Cloud GPU Pricing Models - The only guide you’ll ever need
Have you ever felt confused by all the options available to you when it comes to cloud GPU computing? You are in the right place.
Choosing the right pricing model is a crucial step when running cloud GPU jobs. They all have their pros and cons and really understanding them and when to choose one over the other, can dramatically lower your costs and manage job expectations.
In this post we will break down the pricing models into clear categories and arm you with knowledge so you can choose the right option.
When we say cloud GPU, we mean GPU as a Service (GPUaaS).
You can categorize GPU pricing models into 3 major clusters:
1. Flexible Compute
2. Committed/Dedicated Compute
3. Managed or Alternative Access
Let’s dissect these major clusters, list their pros and cons and look at most common use case scenarios.
Flexible Compute
On-Demand
With On-Demand you pay hourly or per-second for the GPU and this is the most popular option. A lot of ML services default to on-demand.
Pros:
- Easy to spin up - no bidding or risk of interruptions.
- Predictable pricing - Fixed cost by the hour or second, no surprises.
- Guaranteed capacity - as long as you use it, it will not disappear like spot/interruptibles can.
- ML service compatibility - Services primarily default to on-demand instances.
- Less job management - Since they won’t be reclaimed or interrupted, you don’t have to take counter measurements like checkpointing weights.
Cons:
- Higher cost - The cost can be 2-10x more expensive than Spot/Preemptible.
- Price can change - Although you can predict the price for your current run, you cannot rely that it will have the same price next time you run.
- Limited scalability - High demand GPUs like A100 or H100s may not be available at the time you need them. Or they can be in different regions which means your data transfer costs will go up.

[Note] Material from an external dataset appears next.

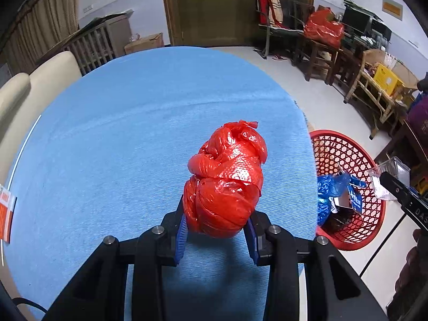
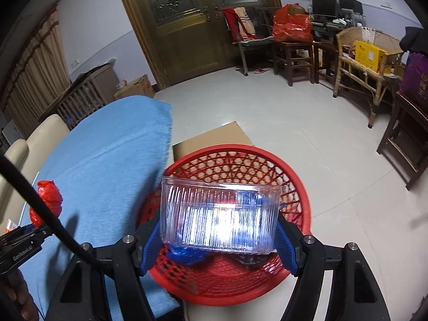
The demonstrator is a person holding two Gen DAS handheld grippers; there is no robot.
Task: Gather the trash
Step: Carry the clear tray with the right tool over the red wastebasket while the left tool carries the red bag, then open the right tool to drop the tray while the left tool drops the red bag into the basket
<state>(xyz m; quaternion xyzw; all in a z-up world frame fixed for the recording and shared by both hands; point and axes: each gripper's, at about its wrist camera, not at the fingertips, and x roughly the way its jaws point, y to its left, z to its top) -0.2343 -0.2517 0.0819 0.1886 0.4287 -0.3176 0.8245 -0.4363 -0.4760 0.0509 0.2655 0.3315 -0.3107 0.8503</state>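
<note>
Above red basket (image 2: 294,187) your right gripper (image 2: 219,230) jaws hold clear plastic box (image 2: 219,214). Left gripper (image 1: 218,227) jaws squeeze red bag (image 1: 227,182) over blue bench (image 1: 120,133). "DAS" on right gripper.

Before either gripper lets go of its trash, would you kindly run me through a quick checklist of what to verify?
1. Right gripper clamped on the clear plastic container: ok.
2. Container over the red basket: ok.
3. Left gripper clamped on the red plastic bag: ok.
4. Bag over the basket: not ok, it hangs over the blue tablecloth.
5. Room left in the basket: ok, only blue plastic and scraps inside.
6. Container empty: cannot tell, glare.
</note>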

- Idle costs - If you spin up the GPU, you are paying regardless if your job is running or not.
- No fault-tolerance testing - Since on-demand jobs rarely fail due to interruptions they are not usually optimized for fault tolerance, which means that transferring them to another pricing model is more effort.
Use cases:
Basically any scenario where you cannot afford an interruption. Like inference workloads where you are serving live traffic or regulated workflows.
Because on-demand hits the sweet spot of price, stability and effort it is the default for many jobs. That said, the tools and frameworks around handling jobs on Spot/Interruptible GPUs and serverless are on the rise.
Providers:
AWS, Google Cloud, Azure, Lambda Labs, CoreWeave, Paperspace, Vultr, RunPod, Vast.ai, Cherry Servers.
Spot/Preemptible/Interruptible
These are GPUs that are not currently in use that providers rent out at a heavy discount with the caveat that they can reclaim it back within a couple of minutes.
Not all providers have exactly the same model, but the logic of reclaim is the same.
They found someone offering a better price. This may sound like a bad deal but given the fact that you can run your jobs at up to 80-90% discount, it definitely has its place.
Pros:
- Huge savings on price
- Can often be abundant in certain time periods
- Excellent choice if your jobs are resilient and checkpointed
- Scalable - great option for burst workloads
Cons:
- Price volatility - Much like any market, demand sets the price.
- Reclaims - No guarantee that your job will finish so you have to put more effort into planning the jobs and preparing them for interruption.
- Decentralized marketplace - Unlike the stock market, not all GPUs are traded at the same market. However at gpuscheduler we aim to make it more transparent so you can find better deals.
Use cases:
Whenever interruption is not a big deal. Experimentation of models, checkpointed workloads, distributed workloads or large scale sweeps.
As mentioned above, the tools and frameworks around handling spot GPUs workflows are evolving and given that saving money is always a priority in any organization, spot GPUs should be part of your strategy.
You might be wondering what reclaim rates can be expected?
It depends on a lot of factors like GPU model, demand, region and time of day. Generally between 5-20% reclaim rates are to be expected. The more popular, powerful, rare or in-demand the GPU, (e.g. H100) typically the higher the reclaim / interruption rate.
Providers:
AWS (Spot), Google Cloud (Preemptible/Spot VMs), Azure (Spot VMs), Lambda Labs (Spot Instances), RunPod (Community Tier), Vast.ai (Bid‑based GPUs), Cherry Servers (Spot Instances), TensorDock (Spot Instances).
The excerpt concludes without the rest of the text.